Your objective:
Please write out exactly the lines from the opening of the listing through the line that holds "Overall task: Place", including both, and nothing else; no pictures.

Input:
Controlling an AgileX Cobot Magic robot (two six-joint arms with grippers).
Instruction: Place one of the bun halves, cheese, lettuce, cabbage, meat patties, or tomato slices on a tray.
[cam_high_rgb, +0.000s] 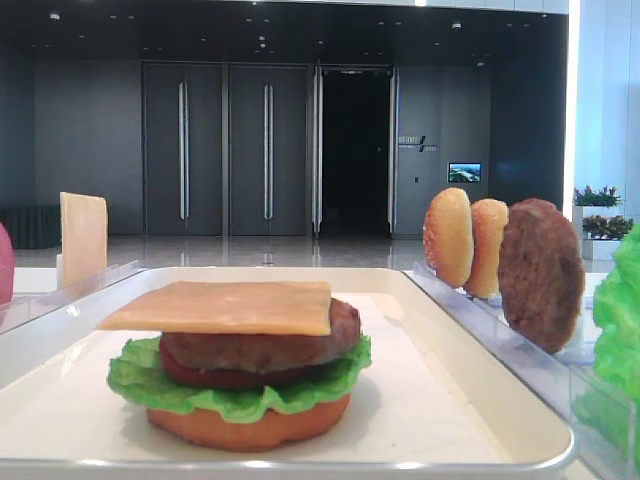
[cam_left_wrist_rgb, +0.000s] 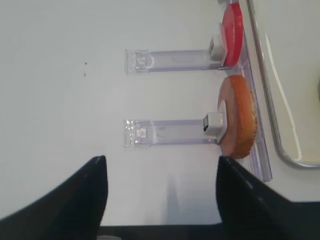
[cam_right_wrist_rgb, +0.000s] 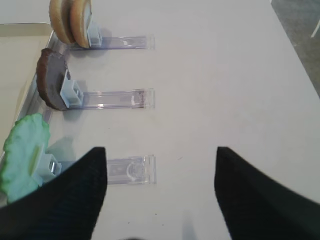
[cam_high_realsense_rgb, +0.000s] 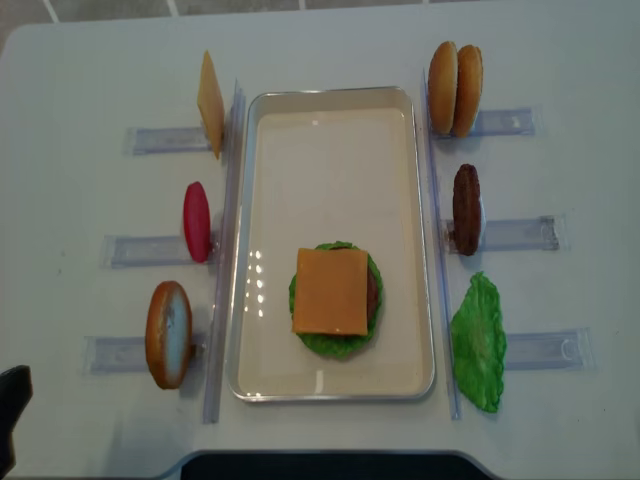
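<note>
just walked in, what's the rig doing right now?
Building a burger on the tray. The stack so far, bottom up: bun half, lettuce, tomato slice, meat patty, cheese on top. Nothing is being handled: the left gripper and right gripper both stand open and empty over the table, beside the racks of spare ingredients.

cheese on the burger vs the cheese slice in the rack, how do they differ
The cheese on the burger lies flat; the cheese slice in the rack stands on edge. The first tops the stack inside the tray; the second sits outside it, to the left. Both are thin, square and yellow-orange.
</note>
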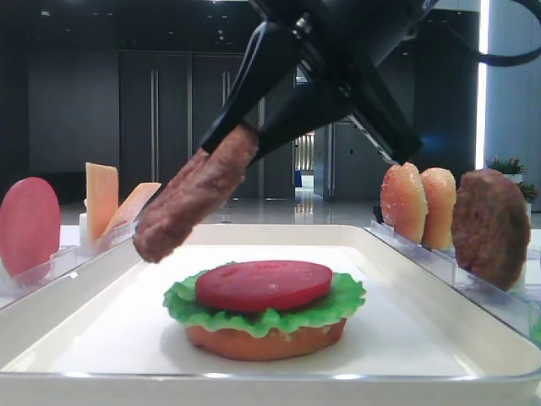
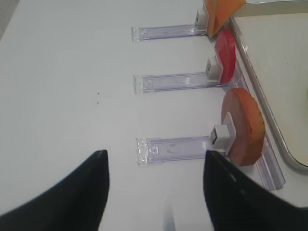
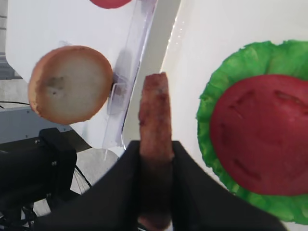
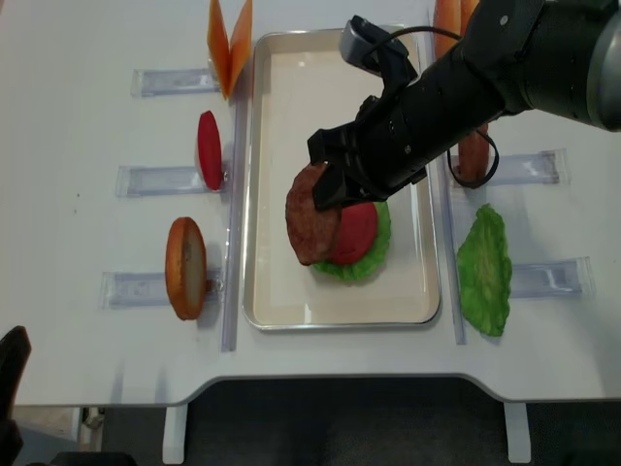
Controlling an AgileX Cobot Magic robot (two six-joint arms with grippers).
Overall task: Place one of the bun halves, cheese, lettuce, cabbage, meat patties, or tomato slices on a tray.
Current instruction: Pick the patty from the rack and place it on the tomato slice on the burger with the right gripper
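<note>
My right gripper (image 1: pixel 245 135) (image 4: pixel 335 180) (image 3: pixel 156 144) is shut on a dark brown meat patty (image 1: pixel 190 203) (image 3: pixel 154 106) (image 4: pixel 309 218), held on edge and tilted in the air. It hangs over the white tray (image 4: pixel 281 291) (image 1: pixel 101 338), just left of the stack there. That stack is a bun half (image 1: pixel 262 342), lettuce (image 1: pixel 347 296) (image 3: pixel 226 72) and a tomato slice (image 1: pixel 264 283) (image 3: pixel 262 139) (image 4: pixel 361 233). My left gripper (image 2: pixel 155 154) is open over bare table beside a clear rack, holding nothing.
Left racks hold cheese (image 4: pixel 230 44), a tomato slice (image 4: pixel 209 149) and a bun half (image 4: pixel 184 267) (image 2: pixel 245 127). Right of the tray stand two bun halves (image 1: pixel 418 203) and a second patty (image 1: pixel 490 224), and a loose lettuce leaf (image 4: pixel 485 267) lies there.
</note>
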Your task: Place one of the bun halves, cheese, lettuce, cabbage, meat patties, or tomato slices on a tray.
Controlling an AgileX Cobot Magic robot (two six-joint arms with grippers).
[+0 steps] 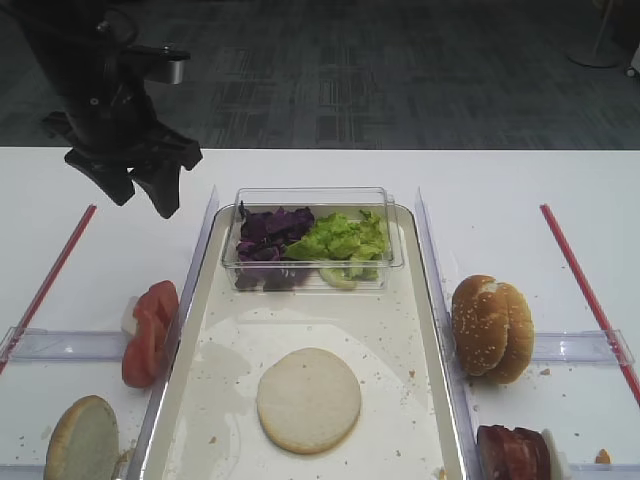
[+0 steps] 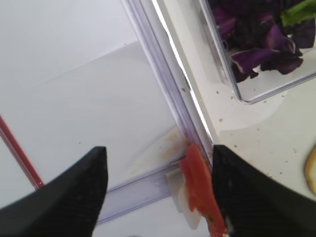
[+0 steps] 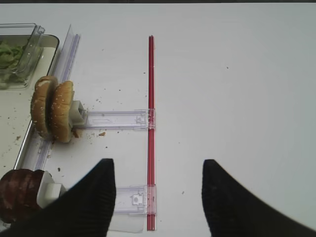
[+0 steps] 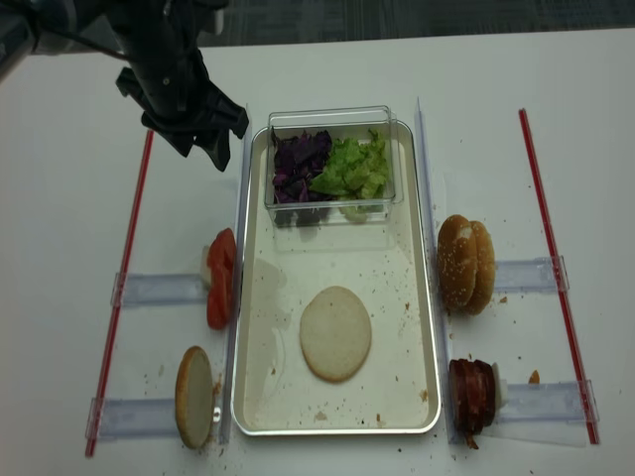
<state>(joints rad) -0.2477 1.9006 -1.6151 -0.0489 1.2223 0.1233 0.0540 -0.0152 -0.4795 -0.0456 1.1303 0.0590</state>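
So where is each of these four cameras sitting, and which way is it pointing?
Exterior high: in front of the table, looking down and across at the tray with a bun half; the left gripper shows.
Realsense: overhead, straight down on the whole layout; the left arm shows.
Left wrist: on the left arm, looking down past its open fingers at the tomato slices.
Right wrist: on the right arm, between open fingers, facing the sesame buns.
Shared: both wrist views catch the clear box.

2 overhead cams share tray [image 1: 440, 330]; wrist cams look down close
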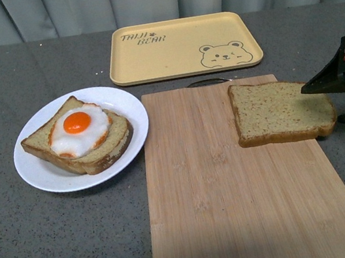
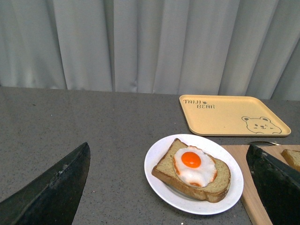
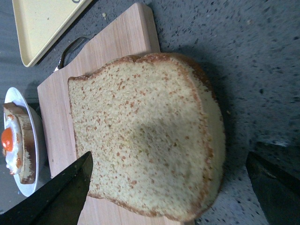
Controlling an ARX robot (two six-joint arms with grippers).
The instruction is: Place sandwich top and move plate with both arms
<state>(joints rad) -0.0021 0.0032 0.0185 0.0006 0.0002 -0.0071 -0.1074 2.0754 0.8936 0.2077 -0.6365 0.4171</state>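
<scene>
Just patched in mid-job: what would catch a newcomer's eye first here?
The bright fried egg on its bread slice, on the white plate left of the cutting board. Next, the plain sandwich top at the board's right edge, with the right tool open at its side. Behind lies a yellow bear-print tray.

In the front view, the right gripper (image 1: pixel 322 104) is cut off at 3 o'clock and the cutting board (image 1: pixel 239 210) at 6 o'clock. A dark handle (image 1: pixel 208 82) at the board's 12 o'clock edge is mostly hidden. From the left wrist, only a corner of the sandwich top (image 2: pixel 294 157) shows.
</scene>
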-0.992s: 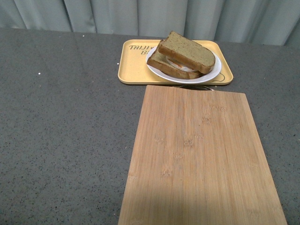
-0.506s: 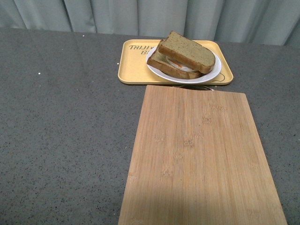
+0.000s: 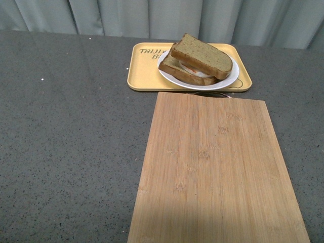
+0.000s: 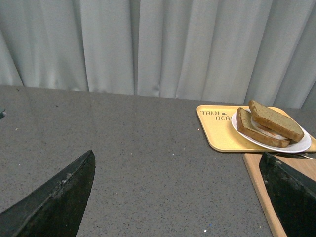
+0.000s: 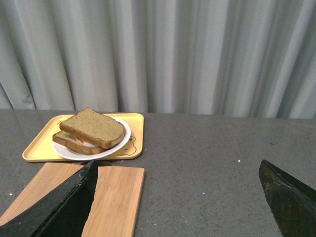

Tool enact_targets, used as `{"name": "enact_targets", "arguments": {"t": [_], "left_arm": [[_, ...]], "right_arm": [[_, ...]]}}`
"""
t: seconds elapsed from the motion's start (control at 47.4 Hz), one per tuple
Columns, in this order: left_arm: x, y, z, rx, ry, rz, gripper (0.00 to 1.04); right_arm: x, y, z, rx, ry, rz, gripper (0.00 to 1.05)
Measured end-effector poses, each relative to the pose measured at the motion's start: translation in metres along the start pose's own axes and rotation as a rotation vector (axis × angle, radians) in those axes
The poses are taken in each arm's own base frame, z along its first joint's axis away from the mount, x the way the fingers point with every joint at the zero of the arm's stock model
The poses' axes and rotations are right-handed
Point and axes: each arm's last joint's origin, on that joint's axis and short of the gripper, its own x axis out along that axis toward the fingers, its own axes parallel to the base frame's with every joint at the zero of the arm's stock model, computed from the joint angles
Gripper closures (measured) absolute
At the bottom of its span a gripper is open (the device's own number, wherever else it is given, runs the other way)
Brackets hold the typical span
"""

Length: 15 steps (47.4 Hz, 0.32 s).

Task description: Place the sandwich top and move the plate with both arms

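Observation:
The sandwich top (image 3: pixel 202 54), a plain brown bread slice, lies tilted on the lower slice with egg (image 3: pixel 188 72) on the white plate (image 3: pixel 228 81). The plate sits on the yellow tray (image 3: pixel 144 73) at the back. The sandwich also shows in the left wrist view (image 4: pixel 275 120) and the right wrist view (image 5: pixel 94 127). No arm shows in the front view. My left gripper (image 4: pixel 177 197) is open and empty over the grey table, well short of the tray. My right gripper (image 5: pixel 177 197) is open and empty, also well away from the plate.
A bamboo cutting board (image 3: pixel 217 167) lies on the grey table (image 3: pixel 71 142) just in front of the tray, its far edge near the plate. A grey curtain (image 3: pixel 152 17) hangs behind the table.

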Motion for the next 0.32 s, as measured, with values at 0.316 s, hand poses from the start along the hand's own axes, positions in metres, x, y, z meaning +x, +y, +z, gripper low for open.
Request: {"name": "enact_targets", "arguments": {"t": [0.316], "left_arm": [[0.0000,0.0000,0.0000,0.000,0.000,0.000,0.07]], "right_arm": [[0.0000,0.0000,0.0000,0.000,0.000,0.000,0.09]]}}
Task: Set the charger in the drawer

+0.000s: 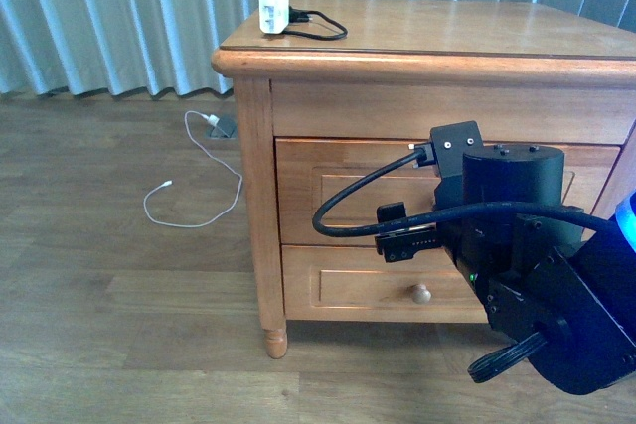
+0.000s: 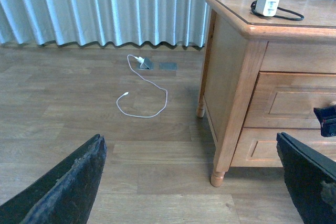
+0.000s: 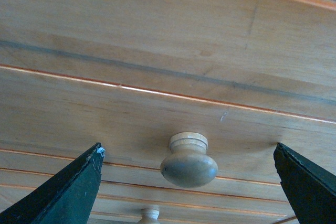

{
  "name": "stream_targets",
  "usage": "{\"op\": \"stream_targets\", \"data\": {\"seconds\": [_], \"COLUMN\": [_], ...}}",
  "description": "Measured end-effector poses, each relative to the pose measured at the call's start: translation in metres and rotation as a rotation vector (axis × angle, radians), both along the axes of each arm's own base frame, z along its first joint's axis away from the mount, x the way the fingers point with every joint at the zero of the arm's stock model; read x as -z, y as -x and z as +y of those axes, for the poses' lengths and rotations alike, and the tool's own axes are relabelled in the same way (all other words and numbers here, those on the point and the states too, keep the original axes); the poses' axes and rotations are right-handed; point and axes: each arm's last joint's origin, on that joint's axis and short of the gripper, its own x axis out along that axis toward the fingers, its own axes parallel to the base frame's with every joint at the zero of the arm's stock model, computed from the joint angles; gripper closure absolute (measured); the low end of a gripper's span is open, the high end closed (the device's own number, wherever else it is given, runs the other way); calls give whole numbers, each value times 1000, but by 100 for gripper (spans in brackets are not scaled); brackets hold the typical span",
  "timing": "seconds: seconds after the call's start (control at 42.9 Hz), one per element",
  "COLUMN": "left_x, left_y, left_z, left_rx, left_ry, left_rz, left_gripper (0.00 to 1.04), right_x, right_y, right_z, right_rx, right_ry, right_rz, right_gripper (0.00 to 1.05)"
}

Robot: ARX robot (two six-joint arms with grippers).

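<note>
The charger (image 1: 274, 11) sat on top of the nightstand (image 1: 447, 39), at the upper left of the front view, with its black cable looped beside it. The right gripper (image 3: 187, 149) faced the top drawer (image 1: 338, 186), jaws spread wide either side of its round knob (image 3: 189, 162), seemingly clear of it. The left gripper (image 2: 189, 137) hung released above the wood floor (image 2: 63, 103), holding nothing.

white charger (image 1: 273, 10), honey wooden drawer (image 1: 338, 181), black cable (image 1: 323, 27)
</note>
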Motion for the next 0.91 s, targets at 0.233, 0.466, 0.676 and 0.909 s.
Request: {"op": "stream_targets", "data": {"seconds": [0.233,0.466,0.676,0.909], "left_x": [0,0,0,0], "left_y": [0,0,0,0], "left_z": [0,0,0,0], "left_rx": [0,0,0,0], "left_ry": [0,0,0,0], "left_rz": [0,0,0,0], "left_gripper": [6,6,6,6], "right_x": [-1,-1,-1,-1], "right_y": [1,1,1,1], "right_z": [-1,-1,-1,-2], "right_rx": [0,-1,0,-1], "right_ry": [2,5,8,12], "right_rz": [1,1,1,1], "right_gripper": [8,10,32,48]}}
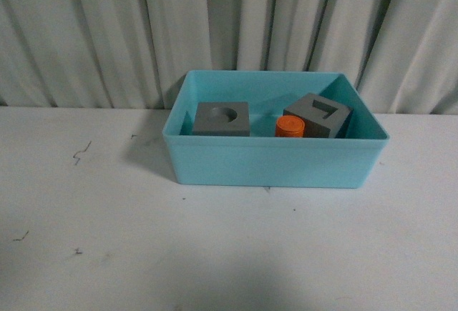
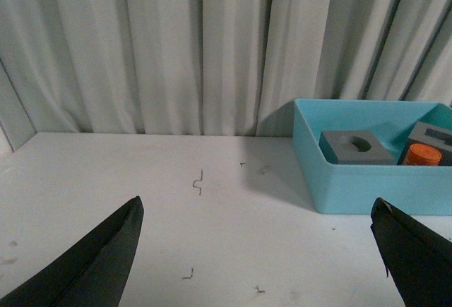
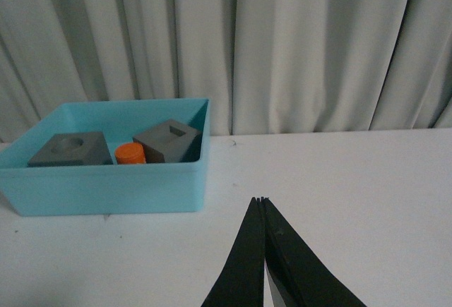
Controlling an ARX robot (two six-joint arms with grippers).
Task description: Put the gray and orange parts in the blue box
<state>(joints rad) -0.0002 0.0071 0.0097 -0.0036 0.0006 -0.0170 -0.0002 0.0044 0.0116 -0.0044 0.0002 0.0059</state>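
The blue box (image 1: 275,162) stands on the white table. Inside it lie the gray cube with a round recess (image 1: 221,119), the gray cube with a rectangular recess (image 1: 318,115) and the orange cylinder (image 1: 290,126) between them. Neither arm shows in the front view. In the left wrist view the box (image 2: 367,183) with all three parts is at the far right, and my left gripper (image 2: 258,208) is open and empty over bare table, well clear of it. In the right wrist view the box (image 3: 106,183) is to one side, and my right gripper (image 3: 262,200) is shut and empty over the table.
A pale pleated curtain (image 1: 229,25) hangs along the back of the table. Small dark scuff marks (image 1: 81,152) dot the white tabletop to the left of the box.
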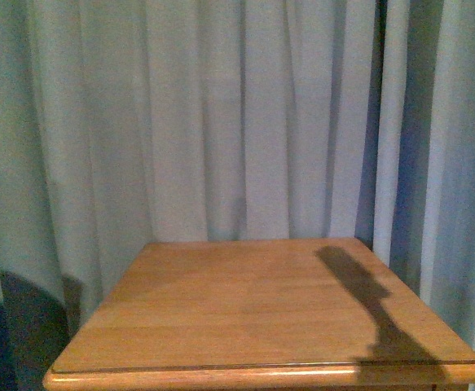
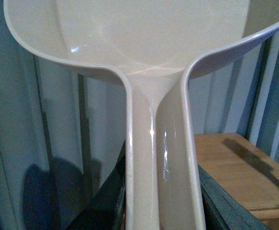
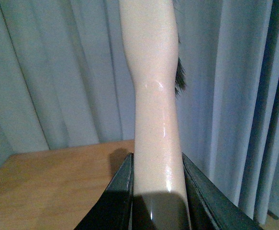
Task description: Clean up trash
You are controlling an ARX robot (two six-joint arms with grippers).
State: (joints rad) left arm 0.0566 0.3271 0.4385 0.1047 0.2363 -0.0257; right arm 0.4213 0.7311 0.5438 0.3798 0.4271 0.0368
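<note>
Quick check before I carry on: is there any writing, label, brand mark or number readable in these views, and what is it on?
No readable text in any view.
dustpan, held in the left tool: plain plastic, no mark.
brush handle, held in the right tool: plain and glossy, no label.
table: bare wood, no print.
curtain: plain fabric, no sign.

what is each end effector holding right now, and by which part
The left end effector grips the dustpan by its handle; the right end effector grips a brush by its handle.
</note>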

Solution to the problem:
Controlling an AgileX Cobot Magic robot (two six-joint arms with grippers).
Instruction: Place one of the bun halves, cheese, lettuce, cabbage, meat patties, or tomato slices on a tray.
[cam_high_rgb, +0.000s] 
[cam_left_wrist_rgb, +0.000s] 
[cam_right_wrist_rgb, +0.000s] 
[cam_high_realsense_rgb, +0.000s] 
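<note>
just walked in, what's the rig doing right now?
Building a burger on the tray. The stack so far, bottom up: bun half, lettuce, tomato slice, meat patty, cheese on top. Nothing is being handled: the left gripper and right gripper both stand open and empty over the table, beside the racks of spare ingredients.

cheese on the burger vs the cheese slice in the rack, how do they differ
The cheese on the burger lies flat; the cheese slice in the rack stands on edge. The first tops the stack inside the tray; the second sits outside it, to the left. Both are thin, square and yellow-orange.
</note>
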Controlling an AgileX Cobot Magic robot (two six-joint arms with grippers).
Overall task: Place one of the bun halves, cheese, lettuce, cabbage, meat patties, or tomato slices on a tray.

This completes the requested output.